To: lurqer who wrote (43429)4/22/2004 10:14:39 AM
From: lurqer  Read Replies (1) | Respond to of 89467
 
Now Iraqi "sovereignty" is "limited". Isn't that like being partially pregnant? I always thought a country was sovereign or not. But that's just me.

Limited Iraqi Sovereignty Planned

Coalition Troops Won't Answer to Interim Government, Wolfowitz Says 


Josh White and Jonathan Weisman

The new Iraqi interim government scheduled to take control on July 1 will have only "limited sovereignty" over the country and no authority over U.S. and coalition military forces already there, senior State and Defense officials told Congress this week.

In testimony before the Senate and the House Armed Services committees, Deputy Defense Secretary Paul D. Wolfowitz and Undersecretary of State Marc Grossman said the United States will operate under the transitional law approved by the Iraqi Governing Council and a resolution approved by the U.N. Security Council last October. Both those provisions give control of the country's security to U.S. military commanders.

Whereas in the past the turnover was described as granting total sovereignty to the appointed Iraqi government, Grossman yesterday termed it "limited sovereignty" because "it is limited by the transitional law . . . and the U.N. resolution."

Under the current plan, U.N. Secretary General Kofi Annan's special adviser, Lakhdar Brahimi, will appoint a temporary government that will run Iraqi government agencies for six months and prepare the way for January 2005 elections of an assembly that will select a second, temporary government and write a constitution.

Wolfowitz described the July 1 government as "purely temporary" and there to "run ministries . . . but most importantly, they'll be setting up elections." In addition he said, the government will run the police force "but in coordination with Centcom [the U.S. Central Command], because this is not a normal police situation."

"So we transfer sovereignty, but the military decisions continue to reside indefinitely in the control of the American commander. Is that correct?" Sen. John W. Warner (R-Va.) asked the chairman of the Joint Chiefs of Staff, Gen. Richard B. Myers, on Tuesday. "That's correct," Myers replied.

"Sovereignty is not something we can, or want, to take back," Wolfowitz said yesterday, outlining efforts to develop a large, new armed force there. "The security of Iraq . . . will be part of a multinational force under U.S. command, including Iraqi forces."

Wolfowitz's comments came as he and Myers conceded that war costs in Iraq are rising, and senior House Republicans pledged to give the military more money this year, whether or not the Bush administration asks for it.

Wolfowitz, under questioning before the House committee, said that as of January, the United States was spending $4.7 billion a month, and he noted that "there may be a bump up" because of the 20,000 more troops currently there. Myers told the panel that intense combat, higher-than-expected troop levels and depleted military hardware "are going to cost us more money."

About $700 million in added troop costs have been identified, and Myers said the service chiefs have identified a $4 billion shortfall.

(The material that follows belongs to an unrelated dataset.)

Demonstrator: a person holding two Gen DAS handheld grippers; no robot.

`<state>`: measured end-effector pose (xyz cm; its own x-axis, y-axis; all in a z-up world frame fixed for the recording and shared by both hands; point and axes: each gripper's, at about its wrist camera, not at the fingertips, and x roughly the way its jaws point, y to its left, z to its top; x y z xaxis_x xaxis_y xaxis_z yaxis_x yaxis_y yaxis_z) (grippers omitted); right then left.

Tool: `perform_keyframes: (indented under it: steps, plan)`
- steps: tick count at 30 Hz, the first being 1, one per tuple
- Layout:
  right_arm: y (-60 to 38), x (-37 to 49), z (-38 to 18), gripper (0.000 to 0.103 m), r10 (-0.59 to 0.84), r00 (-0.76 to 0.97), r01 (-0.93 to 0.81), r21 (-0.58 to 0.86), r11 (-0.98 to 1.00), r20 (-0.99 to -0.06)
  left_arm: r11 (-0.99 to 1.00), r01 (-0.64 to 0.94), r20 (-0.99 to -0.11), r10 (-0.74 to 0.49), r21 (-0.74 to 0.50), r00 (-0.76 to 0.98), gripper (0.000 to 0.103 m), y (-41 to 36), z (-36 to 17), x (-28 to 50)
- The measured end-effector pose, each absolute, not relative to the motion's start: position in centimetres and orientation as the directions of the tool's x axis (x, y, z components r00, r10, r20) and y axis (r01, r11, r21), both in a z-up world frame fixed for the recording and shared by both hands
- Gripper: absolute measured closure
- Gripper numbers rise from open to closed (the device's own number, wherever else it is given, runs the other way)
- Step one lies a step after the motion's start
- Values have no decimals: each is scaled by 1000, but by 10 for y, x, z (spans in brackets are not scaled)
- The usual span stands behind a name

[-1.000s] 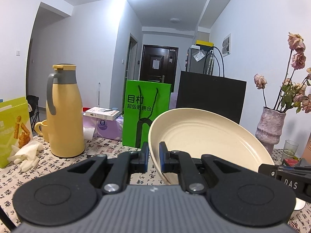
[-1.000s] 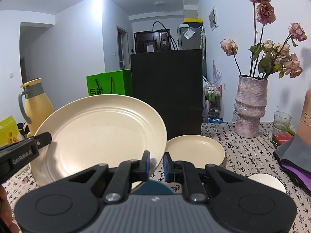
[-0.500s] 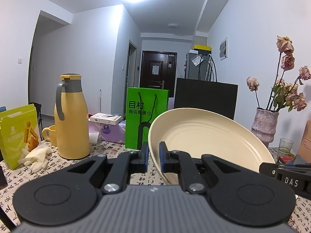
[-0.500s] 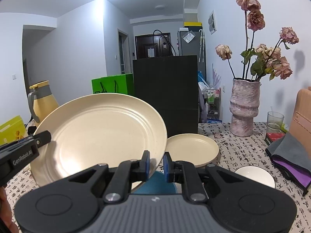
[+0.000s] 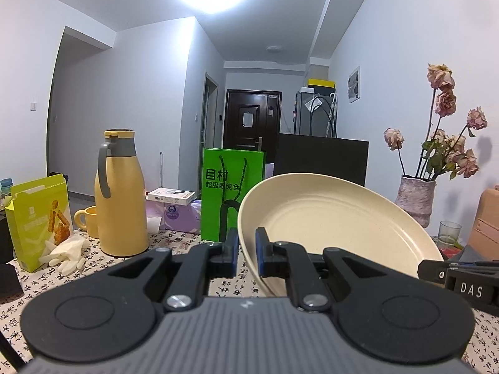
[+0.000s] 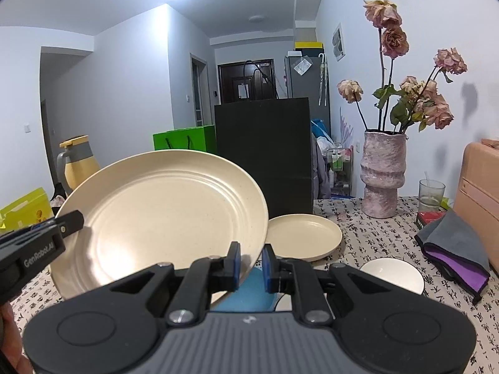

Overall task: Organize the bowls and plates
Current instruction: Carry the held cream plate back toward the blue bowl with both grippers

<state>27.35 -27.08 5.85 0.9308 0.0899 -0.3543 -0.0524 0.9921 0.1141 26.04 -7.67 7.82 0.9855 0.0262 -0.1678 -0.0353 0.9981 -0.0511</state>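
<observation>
Both grippers hold one large cream plate (image 5: pixel 336 224) above the table. My left gripper (image 5: pixel 247 251) is shut on its left rim; my right gripper (image 6: pixel 250 260) is shut on its right rim, where the plate (image 6: pixel 162 218) shows tilted up. The left gripper's tip (image 6: pixel 59 227) shows at the plate's far edge in the right wrist view; the right gripper's tip (image 5: pixel 449 272) shows in the left wrist view. A smaller cream plate (image 6: pixel 304 237) lies on the table behind. A white bowl (image 6: pixel 393 275) and a blue dish (image 6: pixel 246 296) sit below my right gripper.
A yellow thermos (image 5: pixel 120 196), yellow mug (image 5: pixel 87 219), snack box (image 5: pixel 37 215) and white gloves (image 5: pixel 67 251) stand at left. A green bag (image 5: pixel 232 196) and black bag (image 6: pixel 263 155) stand behind. A vase of dried roses (image 6: pixel 385 174), glass (image 6: pixel 432 191) and grey-purple cloth (image 6: pixel 452 249) are at right.
Both grippers have risen and drawn back with the large plate held between them; the table items now sit lower and farther off.
</observation>
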Motion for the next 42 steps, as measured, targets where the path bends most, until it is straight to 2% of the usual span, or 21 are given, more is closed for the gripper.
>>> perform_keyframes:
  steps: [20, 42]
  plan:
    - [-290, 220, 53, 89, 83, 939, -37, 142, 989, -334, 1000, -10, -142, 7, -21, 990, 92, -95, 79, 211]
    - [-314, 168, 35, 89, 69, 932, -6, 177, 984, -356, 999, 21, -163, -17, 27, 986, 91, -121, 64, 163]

"We thought we could get through all of August," Myers said. "We'd have to figure out how to do September. . . . We are working those estimates right now."

"And we've got to take a look and see if we have the wherewithal inside the [Defense Department] budget," he added.

Armed Services Chairman Duncan Hunter (R-Calif.) replied, "The committee, I think, General, is inclined to help you perhaps more than has been suggested by the Pentagon."

But military officials, defense contractors and lawmakers from both political parties say an emergency infusion of cash will be needed far sooner -- perhaps by midsummer. Members of Congress pleaded yesterday with the administration to be more forthcoming.

The administration would be well served here to come forward now, be honest about this, because the continuity and the confidence in this policy is going to be required to sustain it," Sen. Chuck Hagel (R-Neb.) said.

Strains on the war-fighting budget put the White House on the defensive, with administration spokesman Scott McClellan insisting yesterday that the troops have the necessary resources even as he left open the possibility that more money might be coming this year. President Bush's budget for the fiscal year that begins Oct. 1 contains no money for military operations in Iraq, and his budget director has said a request for additional funds will not come until January at the earliest.

McClellan said the White House has "assurances from Pentagon officials that the resources they have at this time are more than enough to meet their needs." Bush has said that troops in Iraq will get all the resources and support they need.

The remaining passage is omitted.